> WHAT YOU NEED TO DO: Everything in the data below except the pictures must be repeated word for word.

________________________________________

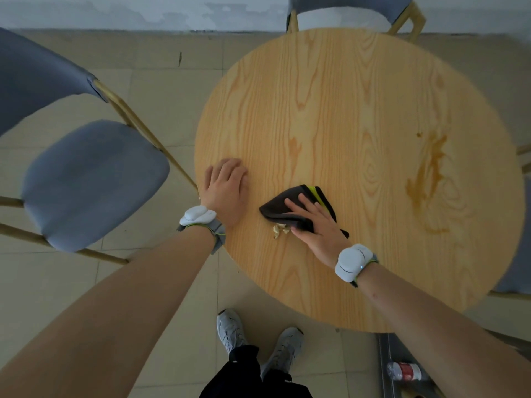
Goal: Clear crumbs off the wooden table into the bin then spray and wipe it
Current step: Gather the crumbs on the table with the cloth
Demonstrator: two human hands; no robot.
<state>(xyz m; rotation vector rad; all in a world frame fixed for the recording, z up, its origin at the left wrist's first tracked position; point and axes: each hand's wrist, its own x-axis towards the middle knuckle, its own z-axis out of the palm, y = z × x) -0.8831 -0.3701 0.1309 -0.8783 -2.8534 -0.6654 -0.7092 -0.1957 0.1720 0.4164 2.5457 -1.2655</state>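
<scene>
A round wooden table (344,116) fills the middle and right of the view. My right hand (316,225) presses flat on a folded dark cloth (284,203) with a yellow-green edge, near the table's front left. A small pile of pale crumbs (280,229) lies just at the cloth's near edge, beside my thumb. My left hand (227,188) rests palm down on the table's left rim, fingers together, holding nothing. A brown smeared stain (428,173) marks the wood at the right. A grey bin (402,369) stands on the floor below the table's front right edge, partly hidden by my right forearm.
A blue-grey chair (92,182) stands to the left of the table, another chair (353,12) at the far side, and a third chair (517,254) at the right edge. A bottle (403,371) lies in the bin. My feet (258,340) are on the tiled floor by the table.
</scene>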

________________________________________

> ANSWER FOR THIS EXERCISE:
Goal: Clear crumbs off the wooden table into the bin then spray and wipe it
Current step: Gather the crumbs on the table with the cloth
Demonstrator: two human hands; no robot.
<state>(xyz m; rotation vector rad; all in a world frame fixed for the recording, z up, its origin at the left wrist's first tracked position; point and axes: each hand's wrist, its own x-axis towards the middle knuckle, its own z-axis out of the palm, y = z × x) -0.8831 -0.3701 0.1309 -0.8783 -2.8534 -0.6654 -0.7092 -0.1957 0.1720 0.4164 2.5457 -1.2655</state>
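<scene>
A round wooden table (344,116) fills the middle and right of the view. My right hand (316,225) presses flat on a folded dark cloth (284,203) with a yellow-green edge, near the table's front left. A small pile of pale crumbs (280,229) lies just at the cloth's near edge, beside my thumb. My left hand (227,188) rests palm down on the table's left rim, fingers together, holding nothing. A brown smeared stain (428,173) marks the wood at the right. A grey bin (402,369) stands on the floor below the table's front right edge, partly hidden by my right forearm.
A blue-grey chair (92,182) stands to the left of the table, another chair (353,12) at the far side, and a third chair (517,254) at the right edge. A bottle (403,371) lies in the bin. My feet (258,340) are on the tiled floor by the table.
</scene>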

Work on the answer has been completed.